I offer a 2 hour introductory course and pay as you go coaching for people not inclined to read the book and do-it-themselves. To date, no one has ever needed more than 3 hours total. It is that easy. The strategy requires some time to setup, but then it’s “set it and (mostly) forget it”; just like buy and hold should be. For those who do not have much seed money and want to know what tools are available to help accelerate their progress, I offer an additional advanced course. If you think investing and saving is way beyond your lifestyle, consider that people making poverty line incomes have successfully used this strategy. That’s one of the many money myths.

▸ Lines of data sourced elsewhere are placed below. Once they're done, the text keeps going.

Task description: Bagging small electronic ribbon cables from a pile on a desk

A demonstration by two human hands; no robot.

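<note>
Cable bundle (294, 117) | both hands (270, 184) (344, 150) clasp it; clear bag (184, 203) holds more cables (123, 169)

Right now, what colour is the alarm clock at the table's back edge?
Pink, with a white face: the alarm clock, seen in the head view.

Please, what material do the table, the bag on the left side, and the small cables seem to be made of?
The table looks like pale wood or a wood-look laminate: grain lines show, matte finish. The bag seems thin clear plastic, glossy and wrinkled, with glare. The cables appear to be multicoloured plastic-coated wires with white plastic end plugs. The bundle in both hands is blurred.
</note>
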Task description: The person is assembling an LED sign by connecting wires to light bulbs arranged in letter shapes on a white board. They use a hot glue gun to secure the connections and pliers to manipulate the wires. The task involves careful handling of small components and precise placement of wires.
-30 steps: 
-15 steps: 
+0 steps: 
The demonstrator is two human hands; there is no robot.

About my involvement as a coach: I don’t make enough money from this for it to be anything but a hobby that makes a little money. The other reason I charge is because we can’t have a contract that places the responsibility for investing on the investor without doing so. The reason I coach is because I believe it benefits people. What I don’t do is provide motivation for conducting the strategy although I do discuss the psychological hurdles as part of the course. The psychology and the motivation are the hard part and finding tools for overcoming that comes from countless motivational materials available at any book store or library.
What’s a payback period? How does it compare to Return on Investment and Internal Rate of Return?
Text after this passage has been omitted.